We have above alluded to the revival of the royal power in the person of the dictator. His other title, "master of the army (magister populi), as also that of his chief assistant (magister equitum, "master of the horse"), coupled with what we know about the circumstances and causes of his appointment, prove that the dictatorship was an essentially military institution. No doubt it was designed to obviate the disadvantage of divided power in the field, and its restriction to a maximum limit of six months indicates that the office was not to last longer than the duration of a summer campaign. The dictator was nominated by one of the consuls; and, as their colleague, he was obliged to lay down his office when they did. All magistrates were subject to him, and no appeal was allowed from his sentence; the community had no part in his election.

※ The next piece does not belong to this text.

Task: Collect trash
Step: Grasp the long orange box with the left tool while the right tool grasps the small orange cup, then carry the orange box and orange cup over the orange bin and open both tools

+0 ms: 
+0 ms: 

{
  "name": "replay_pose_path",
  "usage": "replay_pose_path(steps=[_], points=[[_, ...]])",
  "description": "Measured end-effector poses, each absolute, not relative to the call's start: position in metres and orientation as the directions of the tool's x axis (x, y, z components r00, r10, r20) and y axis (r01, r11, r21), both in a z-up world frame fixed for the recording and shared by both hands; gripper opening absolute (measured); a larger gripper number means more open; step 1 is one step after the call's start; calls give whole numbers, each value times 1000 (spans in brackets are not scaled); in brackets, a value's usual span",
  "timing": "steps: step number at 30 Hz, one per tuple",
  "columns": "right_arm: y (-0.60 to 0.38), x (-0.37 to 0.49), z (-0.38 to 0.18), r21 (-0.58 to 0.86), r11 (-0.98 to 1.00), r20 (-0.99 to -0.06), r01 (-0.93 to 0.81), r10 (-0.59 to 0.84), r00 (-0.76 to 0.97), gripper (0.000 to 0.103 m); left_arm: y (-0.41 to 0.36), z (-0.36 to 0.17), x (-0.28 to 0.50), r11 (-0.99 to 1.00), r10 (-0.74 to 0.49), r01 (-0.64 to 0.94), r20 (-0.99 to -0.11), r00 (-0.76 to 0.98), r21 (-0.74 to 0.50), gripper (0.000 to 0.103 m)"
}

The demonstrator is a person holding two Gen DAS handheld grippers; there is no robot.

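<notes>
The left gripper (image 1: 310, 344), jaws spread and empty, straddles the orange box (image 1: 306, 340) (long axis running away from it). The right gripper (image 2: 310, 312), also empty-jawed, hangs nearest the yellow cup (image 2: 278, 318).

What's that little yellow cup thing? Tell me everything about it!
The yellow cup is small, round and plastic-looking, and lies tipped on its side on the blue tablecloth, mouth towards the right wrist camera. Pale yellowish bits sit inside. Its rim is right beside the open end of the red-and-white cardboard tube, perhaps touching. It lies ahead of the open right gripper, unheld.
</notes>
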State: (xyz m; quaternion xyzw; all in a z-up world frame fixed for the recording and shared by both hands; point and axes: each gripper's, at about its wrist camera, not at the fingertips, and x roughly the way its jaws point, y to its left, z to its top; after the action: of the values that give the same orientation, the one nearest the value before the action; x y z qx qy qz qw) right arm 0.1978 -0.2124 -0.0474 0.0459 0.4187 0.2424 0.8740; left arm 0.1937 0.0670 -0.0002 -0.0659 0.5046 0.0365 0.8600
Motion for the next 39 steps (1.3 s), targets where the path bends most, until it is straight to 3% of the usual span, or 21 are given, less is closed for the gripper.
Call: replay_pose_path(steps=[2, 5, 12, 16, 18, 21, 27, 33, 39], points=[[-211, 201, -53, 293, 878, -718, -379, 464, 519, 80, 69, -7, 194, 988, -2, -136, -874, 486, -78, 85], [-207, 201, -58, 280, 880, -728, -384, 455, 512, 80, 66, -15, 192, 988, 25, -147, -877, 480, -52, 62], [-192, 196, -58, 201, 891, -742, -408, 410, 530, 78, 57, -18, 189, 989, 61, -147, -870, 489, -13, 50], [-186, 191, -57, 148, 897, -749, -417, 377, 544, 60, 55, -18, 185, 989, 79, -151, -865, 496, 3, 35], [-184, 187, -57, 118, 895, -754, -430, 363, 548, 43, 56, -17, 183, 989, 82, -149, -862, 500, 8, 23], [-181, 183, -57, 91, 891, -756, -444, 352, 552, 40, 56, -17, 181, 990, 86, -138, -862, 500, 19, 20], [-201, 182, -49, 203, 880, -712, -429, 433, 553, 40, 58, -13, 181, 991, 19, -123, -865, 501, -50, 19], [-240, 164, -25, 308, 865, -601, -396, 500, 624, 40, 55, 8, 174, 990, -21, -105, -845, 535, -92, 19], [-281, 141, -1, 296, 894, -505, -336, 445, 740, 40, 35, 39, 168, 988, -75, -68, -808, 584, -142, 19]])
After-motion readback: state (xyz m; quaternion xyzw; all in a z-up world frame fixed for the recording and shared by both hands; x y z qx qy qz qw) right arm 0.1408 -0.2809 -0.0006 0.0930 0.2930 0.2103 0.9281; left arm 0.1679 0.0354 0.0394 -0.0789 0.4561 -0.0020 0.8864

The consuls, then, were, with certain restrictions, what the kings had been, the supreme administrators, judges, and generals; in matters of religion, too, they offered prayers and sacrifices for the community, and with the aid of skilled interpreters ascertained the will of the gods. The very restrictions which hampered the consuls could, in time of need, be broken through by the dictatorship, and Rome could see again, under a new name, the absolute authority of the king. In this way the problem of legally retaining and practically restricting the regal authority was solved in genuine Roman fashion, with equal acuteness and simplicity, by the nameless statesmen who worked out this revolution.

509-508 B.C.

A further change of great importance followed the new powers given to the community as a whole. The right of annually electing the consuls, and of deciding, upon appeal from a criminal, the life or 'death of a citizen, gave the public assembly something more than the passive formal part in state-administration which it had played under the kings. The growth, wealth, and importance of the plebs, and the necessity of their help in making the reform, rendered it impossible for all power to remain in the hands of the smaller body of the patriciate, which by this time had practically become an order of nobility. Therefore the new community was extended so as to embrace the whole body of plebeians; all the non-burgesses, who were neither slaves nor citizens of foreign states, living at Rome under the jus hospitii, were admitted into the curies, and the old burgesses, who had hitherto formed the curies, lost the right of meeting and passing resolutions. Further, the curiate assembly (comitia curiata) had thus lost its fundamental character of burgesses belonging to different clans, and included many plebeians, who belonged to no clan, but were legally on an equal footing with the most aristocratic citizens. To obviate the results of such a democratic leveling, all political power was taken away from the comitia curiata, and was transferred to the assembly of the centuries (comitia centuriata); that is, to the assembled levy of those bound to military service, who now received the rights, as they had previously borne the burdens, of citizens. This body, originally constituted for purely military purposes, now decided cases of appeal, nominated magistrates, adopted or rejected laws. There was no debate in this assembly, any more than in that of the curies; but the constitution of the assembly gave the preponderance of power to the possessors of property, and the peculiar system, by which the decision of an election was often determined by the voting of the first centuries, gave a manifest advantage to the possessors of property, whose centuries had the privilege of giving their votes first.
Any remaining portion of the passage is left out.